Despite comorbidity being the rule rather than the exception in the clinical ADHD population, comorbid disorders are most often an exclusion criterion in clinical trials studying the effects of ADHD medication.13 14 Furthermore, practically as well as ethically, randomised controlled trials are unfeasible to study the effects of long-term pharmacological treatment of ADHD in children and adolescents. Non-randomised naturalistic follow-up studies, on the other hand, will typically be limited by confounding bias. An alternative approach is to combine quasi-experimental methods with administrative register data that can span many years with practically no attrition. In Norway, a universal healthcare system and national guidelines for clinical practice are put in place to facilitate equal access to health services, irrespective of the citizen’s geographical residence or economic resources. Still, considerable geographical variation in ADHD diagnosis and treatment practices have been observed independent of variation in symptom load.15
While unwanted from a public health service perspective, such variation can be used for a quasi-experimental instrumental variable (IV) design.16 ,17 We use variation in healthcare providers’ estimated preference for pharmacological treatment as a source of quasi-randomisation to treatment to estimate causal effects of ADHD medication on subsequent incidence of comorbid diagnoses.
Objective
The objective of this study was to investigate the associations between pharmacological treatment of ADHD and the subsequent incidence of comorbid psychiatric diagnoses, and to establish whether possible associations were causal.
Methods
Data sources
All data were obtained in de-identified form from nationwide, individually linked, complete population registers in Norway.
Sample
Our ADHD patient sample was defined as all persons in the Norwegian population who were aged between 5 and 18 and received an initial primary diagnosis of ADHD—corresponding to International Classification of Diseases-Tenth Revision (ICD-10) codes F90.0 (81.3%), F90.1 (11.3%), F90.8 (6.2%) and F90.9 (1.1%)—from the Norwegian Child and Adolescent Mental Health Services (CAMHS) during the years 2009–2011 (n=8051).
Outcome
We defined psychiatric comorbidity as any mental or behavioural disorder diagnosed in addition to ADHD. We analysed the occurrence of incident psychiatric comorbidities, defined as disorders first diagnosed subsequent to the ADHD diagnosis. We had access to data on all ICD-10 Chapter V (‘Mental and behavioural disorders’, F00–F99) diagnoses registered in the CAMHS from 2009 to 2020. For feasibility reasons, and because of low prevalence of some of the disorders in children and adolescents, we grouped the relevant diagnoses into what we considered clinically meaningful categories of disorders: substance use disorder (SUD), psychotic, bipolar/other affective, depressive, anxiety, ‘reactive’ (including stress-related and somatoform disorders), sleep, eating, personality, pervasive developmental, specific developmental, conduct disorder (CD), tic, and various childhood disorders, and intellectual disability (ID). (See online supplemental table S1 for a detailed overview.)
Supplemental material
Comorbidity was measured by counting the number of patients registered with one or more diagnoses within each disorder category separately. Possible multiple diagnoses within one category were thus not taken into consideration, while individuals registered with multiple comorbid diagnoses from different categories were counted multiple times.

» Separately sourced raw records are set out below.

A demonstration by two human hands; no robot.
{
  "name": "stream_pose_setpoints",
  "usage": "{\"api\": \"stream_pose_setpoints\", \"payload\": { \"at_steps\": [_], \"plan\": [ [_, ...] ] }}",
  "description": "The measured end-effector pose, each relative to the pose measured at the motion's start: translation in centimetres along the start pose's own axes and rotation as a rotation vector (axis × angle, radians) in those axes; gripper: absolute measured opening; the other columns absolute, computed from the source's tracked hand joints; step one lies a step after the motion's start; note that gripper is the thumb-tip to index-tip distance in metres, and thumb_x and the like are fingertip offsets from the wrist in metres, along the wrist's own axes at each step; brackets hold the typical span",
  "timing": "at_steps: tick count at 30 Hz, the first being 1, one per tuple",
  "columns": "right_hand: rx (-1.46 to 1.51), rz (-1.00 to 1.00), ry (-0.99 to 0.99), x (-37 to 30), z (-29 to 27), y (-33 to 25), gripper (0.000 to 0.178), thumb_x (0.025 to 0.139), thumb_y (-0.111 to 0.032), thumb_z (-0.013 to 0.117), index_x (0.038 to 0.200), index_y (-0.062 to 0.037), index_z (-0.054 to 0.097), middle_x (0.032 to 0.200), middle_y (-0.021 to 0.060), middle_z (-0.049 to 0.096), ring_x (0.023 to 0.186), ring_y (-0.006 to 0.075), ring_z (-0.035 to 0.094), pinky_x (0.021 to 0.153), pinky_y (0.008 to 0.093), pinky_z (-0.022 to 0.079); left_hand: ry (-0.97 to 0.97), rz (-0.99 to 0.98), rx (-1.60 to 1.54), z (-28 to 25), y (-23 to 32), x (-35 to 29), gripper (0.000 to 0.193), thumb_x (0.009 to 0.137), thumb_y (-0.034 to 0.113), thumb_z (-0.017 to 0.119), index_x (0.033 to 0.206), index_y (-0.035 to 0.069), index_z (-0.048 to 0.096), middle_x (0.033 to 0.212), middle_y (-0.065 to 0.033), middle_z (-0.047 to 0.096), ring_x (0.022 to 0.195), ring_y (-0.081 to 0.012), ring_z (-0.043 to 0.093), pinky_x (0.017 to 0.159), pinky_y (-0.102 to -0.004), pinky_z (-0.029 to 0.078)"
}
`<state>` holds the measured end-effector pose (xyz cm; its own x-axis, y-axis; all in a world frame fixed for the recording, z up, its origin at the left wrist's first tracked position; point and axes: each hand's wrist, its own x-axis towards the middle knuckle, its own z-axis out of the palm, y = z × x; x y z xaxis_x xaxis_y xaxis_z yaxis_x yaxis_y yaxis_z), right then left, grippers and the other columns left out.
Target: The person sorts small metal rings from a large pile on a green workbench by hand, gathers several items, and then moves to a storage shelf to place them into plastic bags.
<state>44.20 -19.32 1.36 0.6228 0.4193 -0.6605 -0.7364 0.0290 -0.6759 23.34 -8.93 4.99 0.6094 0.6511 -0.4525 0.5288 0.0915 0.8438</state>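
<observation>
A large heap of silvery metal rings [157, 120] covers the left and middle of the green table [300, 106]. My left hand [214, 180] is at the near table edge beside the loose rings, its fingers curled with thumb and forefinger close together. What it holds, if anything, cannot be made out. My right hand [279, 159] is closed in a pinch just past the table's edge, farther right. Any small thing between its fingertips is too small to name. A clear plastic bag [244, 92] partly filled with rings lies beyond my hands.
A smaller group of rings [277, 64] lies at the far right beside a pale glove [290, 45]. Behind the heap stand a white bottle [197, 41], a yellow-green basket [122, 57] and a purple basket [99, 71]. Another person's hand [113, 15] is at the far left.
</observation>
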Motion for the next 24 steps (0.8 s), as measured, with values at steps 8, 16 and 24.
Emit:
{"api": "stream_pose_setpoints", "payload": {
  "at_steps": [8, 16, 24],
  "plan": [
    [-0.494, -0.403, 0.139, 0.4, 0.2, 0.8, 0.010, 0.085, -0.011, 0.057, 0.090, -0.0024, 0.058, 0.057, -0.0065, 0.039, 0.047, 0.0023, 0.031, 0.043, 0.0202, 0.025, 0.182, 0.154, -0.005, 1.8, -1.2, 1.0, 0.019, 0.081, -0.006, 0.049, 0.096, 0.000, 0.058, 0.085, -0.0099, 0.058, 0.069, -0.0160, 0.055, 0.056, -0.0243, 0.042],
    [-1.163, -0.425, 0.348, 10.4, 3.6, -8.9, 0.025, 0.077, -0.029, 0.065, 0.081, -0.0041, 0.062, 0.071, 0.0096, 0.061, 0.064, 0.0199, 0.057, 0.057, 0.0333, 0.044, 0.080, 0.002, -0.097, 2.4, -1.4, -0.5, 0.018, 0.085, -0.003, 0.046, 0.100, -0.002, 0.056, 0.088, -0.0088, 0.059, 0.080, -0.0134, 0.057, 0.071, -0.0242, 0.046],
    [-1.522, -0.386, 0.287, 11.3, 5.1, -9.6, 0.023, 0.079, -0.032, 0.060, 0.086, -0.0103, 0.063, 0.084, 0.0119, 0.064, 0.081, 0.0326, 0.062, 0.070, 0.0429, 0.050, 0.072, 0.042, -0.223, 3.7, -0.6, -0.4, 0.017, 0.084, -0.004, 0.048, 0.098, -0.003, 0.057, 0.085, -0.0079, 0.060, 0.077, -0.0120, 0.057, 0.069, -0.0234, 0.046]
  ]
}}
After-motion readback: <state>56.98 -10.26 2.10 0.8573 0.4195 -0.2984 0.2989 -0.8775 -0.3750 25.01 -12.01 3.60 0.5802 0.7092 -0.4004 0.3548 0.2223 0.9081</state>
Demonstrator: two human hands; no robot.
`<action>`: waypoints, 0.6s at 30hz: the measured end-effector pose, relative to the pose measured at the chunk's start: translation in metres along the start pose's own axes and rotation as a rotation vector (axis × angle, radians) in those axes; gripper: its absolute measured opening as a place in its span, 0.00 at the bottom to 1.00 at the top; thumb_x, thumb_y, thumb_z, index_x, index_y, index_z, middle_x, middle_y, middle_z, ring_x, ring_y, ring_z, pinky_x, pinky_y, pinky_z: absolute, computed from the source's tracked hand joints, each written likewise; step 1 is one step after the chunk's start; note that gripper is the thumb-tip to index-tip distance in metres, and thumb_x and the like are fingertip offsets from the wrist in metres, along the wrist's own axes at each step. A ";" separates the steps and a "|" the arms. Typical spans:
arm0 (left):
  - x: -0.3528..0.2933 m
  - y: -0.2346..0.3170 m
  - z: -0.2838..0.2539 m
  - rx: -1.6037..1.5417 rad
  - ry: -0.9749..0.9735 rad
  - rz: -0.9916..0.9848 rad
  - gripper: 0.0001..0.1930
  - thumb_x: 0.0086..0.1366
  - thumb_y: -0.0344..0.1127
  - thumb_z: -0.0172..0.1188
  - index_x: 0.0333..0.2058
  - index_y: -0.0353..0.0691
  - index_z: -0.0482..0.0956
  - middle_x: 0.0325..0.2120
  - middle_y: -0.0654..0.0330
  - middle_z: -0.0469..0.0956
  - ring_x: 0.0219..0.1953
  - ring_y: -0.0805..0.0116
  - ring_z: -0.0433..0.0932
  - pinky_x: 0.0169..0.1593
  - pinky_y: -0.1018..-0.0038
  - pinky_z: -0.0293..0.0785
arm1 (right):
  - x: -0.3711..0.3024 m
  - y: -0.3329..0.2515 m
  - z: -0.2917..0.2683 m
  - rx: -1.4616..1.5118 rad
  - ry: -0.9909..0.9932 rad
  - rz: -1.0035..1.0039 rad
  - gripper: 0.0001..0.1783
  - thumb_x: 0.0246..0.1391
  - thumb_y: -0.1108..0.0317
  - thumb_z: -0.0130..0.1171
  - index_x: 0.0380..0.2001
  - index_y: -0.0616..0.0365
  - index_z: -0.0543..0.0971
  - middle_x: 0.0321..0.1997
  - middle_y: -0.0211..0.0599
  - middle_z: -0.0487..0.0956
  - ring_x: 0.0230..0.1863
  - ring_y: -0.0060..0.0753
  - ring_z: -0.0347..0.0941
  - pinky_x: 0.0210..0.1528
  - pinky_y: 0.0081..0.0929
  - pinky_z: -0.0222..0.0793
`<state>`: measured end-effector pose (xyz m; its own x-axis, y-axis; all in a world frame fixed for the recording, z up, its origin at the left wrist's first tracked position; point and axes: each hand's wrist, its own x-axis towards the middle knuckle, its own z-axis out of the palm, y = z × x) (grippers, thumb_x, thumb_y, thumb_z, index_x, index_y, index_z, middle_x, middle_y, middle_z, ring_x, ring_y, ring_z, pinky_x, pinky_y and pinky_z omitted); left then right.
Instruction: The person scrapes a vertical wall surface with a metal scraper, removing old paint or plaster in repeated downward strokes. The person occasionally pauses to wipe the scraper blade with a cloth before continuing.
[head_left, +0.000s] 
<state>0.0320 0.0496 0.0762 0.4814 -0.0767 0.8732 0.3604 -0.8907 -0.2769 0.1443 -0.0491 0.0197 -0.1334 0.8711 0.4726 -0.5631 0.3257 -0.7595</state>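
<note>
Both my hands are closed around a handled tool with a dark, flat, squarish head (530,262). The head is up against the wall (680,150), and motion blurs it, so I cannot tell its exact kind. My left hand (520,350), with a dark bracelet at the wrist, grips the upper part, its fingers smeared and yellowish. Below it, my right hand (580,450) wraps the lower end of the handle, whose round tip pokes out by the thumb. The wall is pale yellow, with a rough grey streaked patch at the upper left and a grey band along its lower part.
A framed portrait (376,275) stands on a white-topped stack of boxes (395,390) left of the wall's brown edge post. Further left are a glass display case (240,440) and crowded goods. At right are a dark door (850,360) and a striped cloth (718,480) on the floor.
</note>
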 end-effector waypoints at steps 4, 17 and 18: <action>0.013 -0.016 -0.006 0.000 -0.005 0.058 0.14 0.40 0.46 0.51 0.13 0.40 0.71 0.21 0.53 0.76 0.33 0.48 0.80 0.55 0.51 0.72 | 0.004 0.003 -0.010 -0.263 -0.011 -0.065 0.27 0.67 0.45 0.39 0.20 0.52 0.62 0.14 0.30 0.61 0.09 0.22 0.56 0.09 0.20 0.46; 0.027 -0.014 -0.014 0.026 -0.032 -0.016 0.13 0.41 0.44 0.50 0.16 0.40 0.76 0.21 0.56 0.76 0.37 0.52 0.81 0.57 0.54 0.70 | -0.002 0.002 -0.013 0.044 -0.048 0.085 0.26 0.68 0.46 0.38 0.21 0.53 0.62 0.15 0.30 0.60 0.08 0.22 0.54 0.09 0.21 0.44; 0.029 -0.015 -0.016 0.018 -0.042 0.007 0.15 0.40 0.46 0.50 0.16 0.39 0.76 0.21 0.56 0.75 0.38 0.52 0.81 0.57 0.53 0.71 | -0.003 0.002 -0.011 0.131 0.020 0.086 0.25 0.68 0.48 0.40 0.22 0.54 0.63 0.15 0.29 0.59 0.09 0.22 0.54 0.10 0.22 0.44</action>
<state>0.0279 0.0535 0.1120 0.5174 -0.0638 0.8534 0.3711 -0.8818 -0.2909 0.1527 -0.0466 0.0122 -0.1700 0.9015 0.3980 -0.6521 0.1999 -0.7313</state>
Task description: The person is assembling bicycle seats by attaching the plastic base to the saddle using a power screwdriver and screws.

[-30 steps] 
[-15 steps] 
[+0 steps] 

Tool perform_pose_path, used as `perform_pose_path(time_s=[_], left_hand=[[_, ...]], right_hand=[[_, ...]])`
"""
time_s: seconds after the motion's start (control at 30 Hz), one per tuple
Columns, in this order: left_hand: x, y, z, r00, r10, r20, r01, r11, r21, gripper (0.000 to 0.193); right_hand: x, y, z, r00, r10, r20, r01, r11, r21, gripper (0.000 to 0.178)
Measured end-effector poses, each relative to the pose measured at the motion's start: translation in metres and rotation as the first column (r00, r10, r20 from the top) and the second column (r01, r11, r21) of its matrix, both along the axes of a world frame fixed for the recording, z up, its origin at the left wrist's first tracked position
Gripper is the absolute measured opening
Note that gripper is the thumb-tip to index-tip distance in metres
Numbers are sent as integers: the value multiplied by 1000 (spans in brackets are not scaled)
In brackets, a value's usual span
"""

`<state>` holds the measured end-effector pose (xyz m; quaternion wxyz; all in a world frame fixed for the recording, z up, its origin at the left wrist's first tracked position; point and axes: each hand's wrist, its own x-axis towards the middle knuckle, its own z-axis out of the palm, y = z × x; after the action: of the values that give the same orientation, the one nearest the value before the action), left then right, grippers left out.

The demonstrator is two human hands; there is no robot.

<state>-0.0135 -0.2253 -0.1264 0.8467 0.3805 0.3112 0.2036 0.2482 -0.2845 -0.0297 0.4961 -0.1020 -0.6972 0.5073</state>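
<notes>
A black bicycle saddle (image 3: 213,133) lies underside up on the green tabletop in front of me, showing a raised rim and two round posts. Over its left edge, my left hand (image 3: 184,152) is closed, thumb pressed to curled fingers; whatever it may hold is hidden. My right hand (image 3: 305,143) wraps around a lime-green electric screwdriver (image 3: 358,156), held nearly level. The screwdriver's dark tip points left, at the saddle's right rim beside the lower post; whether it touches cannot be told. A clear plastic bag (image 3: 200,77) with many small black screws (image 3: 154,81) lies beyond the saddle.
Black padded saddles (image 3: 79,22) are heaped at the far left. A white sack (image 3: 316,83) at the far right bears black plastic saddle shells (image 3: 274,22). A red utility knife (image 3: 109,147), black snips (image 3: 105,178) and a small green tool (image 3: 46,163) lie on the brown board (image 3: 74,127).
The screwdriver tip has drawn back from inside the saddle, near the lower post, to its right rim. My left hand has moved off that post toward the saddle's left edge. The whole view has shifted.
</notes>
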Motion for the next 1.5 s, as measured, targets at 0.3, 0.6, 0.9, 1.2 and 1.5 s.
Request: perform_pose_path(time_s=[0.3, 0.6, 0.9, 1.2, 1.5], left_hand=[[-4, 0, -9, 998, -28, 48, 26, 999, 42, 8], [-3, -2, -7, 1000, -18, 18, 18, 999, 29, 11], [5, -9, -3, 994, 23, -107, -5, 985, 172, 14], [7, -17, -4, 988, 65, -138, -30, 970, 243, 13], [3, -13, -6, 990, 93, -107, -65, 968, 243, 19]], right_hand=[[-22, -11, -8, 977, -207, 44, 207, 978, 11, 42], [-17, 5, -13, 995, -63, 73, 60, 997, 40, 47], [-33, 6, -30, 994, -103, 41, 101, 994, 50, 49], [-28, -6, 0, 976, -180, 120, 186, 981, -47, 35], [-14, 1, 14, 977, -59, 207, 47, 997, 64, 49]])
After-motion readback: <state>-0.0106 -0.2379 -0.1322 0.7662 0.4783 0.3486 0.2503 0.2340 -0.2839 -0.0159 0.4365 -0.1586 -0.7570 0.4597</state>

For the multivariable analyses, we also created a summary diagnostic category, ‘any’, comprising all psychiatric comorbidities that are plausibly influenced by ADHD medication (hence excluding all developmental disorders and ID, based on authors’ clinical judgement) and are considered properly recorded in the Norwegian registers (hence excluding sleep disorders, which are clinically common9 18–20 but infrequently registered).
Treatment
Pharmacological treatment was defined as filled prescriptions for any of the following ADHD medications (shares of total prescriptions in parentheses): methylphenidate (87.5%), atomoxetine (11.54%), dexamphetamine (0.8%), lisdexamphetamine (0.06%), amphetamine (0.04%) and guanfacine (none). (Clonidine is not approved for ADHD in Norway and only rarely used off-label.) Treatment was measured by the cumulative amount of prescriptions filled across the duration of follow-up (see details in the Descriptive and statistical analyses section), and scaled in defined daily doses (DDD) of prescriptions so that a one-unit increase represents ‘full-time’ pharmacological treatment for the period (eg, 2×365=730 DDDs of prescriptions filled across 2 years).
Covariates
All analyses were adjusted for a wide range of covariates at the individual, family and catchment area level, such as sex, age at diagnosis, country of birth, prevalent comorbid psychiatric diagnoses at time of ADHD diagnosis, parental education and income, and area-level socioeconomic conditions. Complete overview is available in online supplemental table S2.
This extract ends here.